The Arp2/3 complex and cofilin work together to reorganize the actin filaments in the cytoskeleton. Arp 2/3, an actin binding complex of proteins, binds to actin-ATP at the plus ends of filaments, causing a new branch of filamentous actin to begin (Cooper et. al., 2004), while cofilin depolymerization takes place after dissociating from the Arp2/3 complex. They also work together to reorganize microtubules in order to traffic more proteins by vesicle to continue the growth of filaments (Svitkina et. al., 1999).
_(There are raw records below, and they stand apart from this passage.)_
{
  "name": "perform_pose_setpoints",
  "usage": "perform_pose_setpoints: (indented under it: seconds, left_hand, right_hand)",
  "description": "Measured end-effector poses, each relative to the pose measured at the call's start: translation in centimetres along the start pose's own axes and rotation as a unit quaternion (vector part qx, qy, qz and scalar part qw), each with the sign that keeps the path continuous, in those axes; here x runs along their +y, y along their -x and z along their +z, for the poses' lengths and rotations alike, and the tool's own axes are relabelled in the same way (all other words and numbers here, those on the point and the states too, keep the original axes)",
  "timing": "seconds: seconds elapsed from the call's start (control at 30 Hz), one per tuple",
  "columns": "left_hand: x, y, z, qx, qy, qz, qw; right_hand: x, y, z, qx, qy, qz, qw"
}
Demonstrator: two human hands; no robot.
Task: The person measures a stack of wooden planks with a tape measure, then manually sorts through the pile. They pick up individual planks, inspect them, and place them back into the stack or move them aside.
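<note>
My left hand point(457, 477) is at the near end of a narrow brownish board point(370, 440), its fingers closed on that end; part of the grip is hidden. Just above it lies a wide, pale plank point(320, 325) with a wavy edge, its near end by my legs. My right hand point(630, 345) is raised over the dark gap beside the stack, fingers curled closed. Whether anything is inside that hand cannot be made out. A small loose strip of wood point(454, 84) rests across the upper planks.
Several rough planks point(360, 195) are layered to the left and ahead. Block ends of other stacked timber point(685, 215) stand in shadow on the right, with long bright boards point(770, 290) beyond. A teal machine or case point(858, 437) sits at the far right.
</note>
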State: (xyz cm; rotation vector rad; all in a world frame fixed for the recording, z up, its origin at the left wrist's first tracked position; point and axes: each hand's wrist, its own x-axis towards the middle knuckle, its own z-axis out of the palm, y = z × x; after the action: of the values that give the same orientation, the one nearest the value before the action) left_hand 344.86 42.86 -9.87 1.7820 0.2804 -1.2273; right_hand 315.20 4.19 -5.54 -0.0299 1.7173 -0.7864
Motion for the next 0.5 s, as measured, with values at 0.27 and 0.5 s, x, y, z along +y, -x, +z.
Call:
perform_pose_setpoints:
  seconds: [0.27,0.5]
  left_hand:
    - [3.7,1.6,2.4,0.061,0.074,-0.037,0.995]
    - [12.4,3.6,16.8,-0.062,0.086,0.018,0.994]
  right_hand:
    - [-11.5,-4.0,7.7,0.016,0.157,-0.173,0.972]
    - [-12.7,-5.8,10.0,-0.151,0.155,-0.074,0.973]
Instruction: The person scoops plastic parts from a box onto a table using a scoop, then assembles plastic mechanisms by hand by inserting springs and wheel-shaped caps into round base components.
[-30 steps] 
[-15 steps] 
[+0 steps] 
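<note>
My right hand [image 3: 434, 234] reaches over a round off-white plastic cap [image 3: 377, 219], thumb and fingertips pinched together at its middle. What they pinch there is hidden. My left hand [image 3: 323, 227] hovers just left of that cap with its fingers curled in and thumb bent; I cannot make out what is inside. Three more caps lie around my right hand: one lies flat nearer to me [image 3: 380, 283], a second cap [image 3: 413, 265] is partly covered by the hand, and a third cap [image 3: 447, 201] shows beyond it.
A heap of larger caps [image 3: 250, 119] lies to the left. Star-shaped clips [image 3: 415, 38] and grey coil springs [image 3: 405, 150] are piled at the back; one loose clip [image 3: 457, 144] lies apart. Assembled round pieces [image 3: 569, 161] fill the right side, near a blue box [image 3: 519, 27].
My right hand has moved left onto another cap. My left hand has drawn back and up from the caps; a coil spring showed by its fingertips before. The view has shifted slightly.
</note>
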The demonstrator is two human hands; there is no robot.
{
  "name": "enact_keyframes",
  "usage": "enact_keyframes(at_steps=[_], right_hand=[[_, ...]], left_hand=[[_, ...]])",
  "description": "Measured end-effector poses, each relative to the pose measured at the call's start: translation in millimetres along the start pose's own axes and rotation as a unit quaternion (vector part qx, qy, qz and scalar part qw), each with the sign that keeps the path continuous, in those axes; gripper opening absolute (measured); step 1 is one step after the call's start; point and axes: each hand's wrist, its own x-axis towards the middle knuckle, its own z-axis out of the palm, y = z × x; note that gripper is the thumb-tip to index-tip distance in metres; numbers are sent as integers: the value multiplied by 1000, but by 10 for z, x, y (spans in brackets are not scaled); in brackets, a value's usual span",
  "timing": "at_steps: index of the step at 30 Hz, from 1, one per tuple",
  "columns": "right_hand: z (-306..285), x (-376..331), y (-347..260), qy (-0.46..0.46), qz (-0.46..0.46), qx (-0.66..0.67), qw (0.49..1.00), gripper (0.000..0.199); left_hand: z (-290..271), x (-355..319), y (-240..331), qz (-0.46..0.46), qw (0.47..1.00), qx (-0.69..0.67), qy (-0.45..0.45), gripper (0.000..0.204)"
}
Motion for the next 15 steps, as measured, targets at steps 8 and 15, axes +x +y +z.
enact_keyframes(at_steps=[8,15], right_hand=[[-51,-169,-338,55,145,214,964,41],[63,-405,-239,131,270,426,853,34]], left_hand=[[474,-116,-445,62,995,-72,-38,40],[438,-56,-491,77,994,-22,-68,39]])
Cofilin also binds with other proteins such as myosin, tropomyosin, α-actinin, gelsolin and scruin. Those proteins and compete with cofilin to bind to actin (McGough et. al., 1997).

Effects on Function

The ADF/cofilin family of actin-binding proteins binds with G-actin monomers and depolymerizes F-actin (Carlier et. al., 1997). They also bind to F-actin and may sever filaments, when the pH changes within the cell (Carlier et. al., 1997). Along with depolymerizing in a pH dependent manner, cofilin is also found to be temperature sensitive. More cofilin is needed at higher temperatures because more depolymerization occurs as the protein falls apart. Thereofore, pH, phosphorylation and phosphoinositides regulate cofilin’s binding and associating activity with actin (Lappalainen et. al., 1997).

In a Model Organism

ADF/cofilins are found in ruffling membranes and at the leading edge of mobile cells (Carlier et. al., 1997). In particular, ADF/cofilin promotes disassembly of the filament at the rear of the brush in Xenopus laevis lamellipodia, a protrusion from fibroblast cells characterized by actin networks. Subunits are added to barbed ends and lost from rear-facing pointed ends. Increasing the rate constant, k, for actin dissociation from the pointed ends was found to sever actin filaments. Through this experimentation, it was found that ATP or ADP-Pi are probably involved in binding to actin filaments (Svitkina et. al., 1999).

References

Carlier, M. F., Laurent, V., Santoloni, J., Melki, R., Didry, D., Xia, G. X., Hong, Y., Chua, N. H., and D. Pantaloni (1997) The Journal of Cell Biology 136:1307-1323.

Cooper, G. M. and R. E. Hausman. The Cell: A Molecular Approach, 3rd ed. Washington DC: ASM Press 2004 pp.436-440.

Lappalainen, P. and D. G. Drubin (1997) Nature 388:77-82.

McGough, A., Pope, B., Chiu, W., and A. Weeds (1997) The Journal of Cell Biology 138:771-781.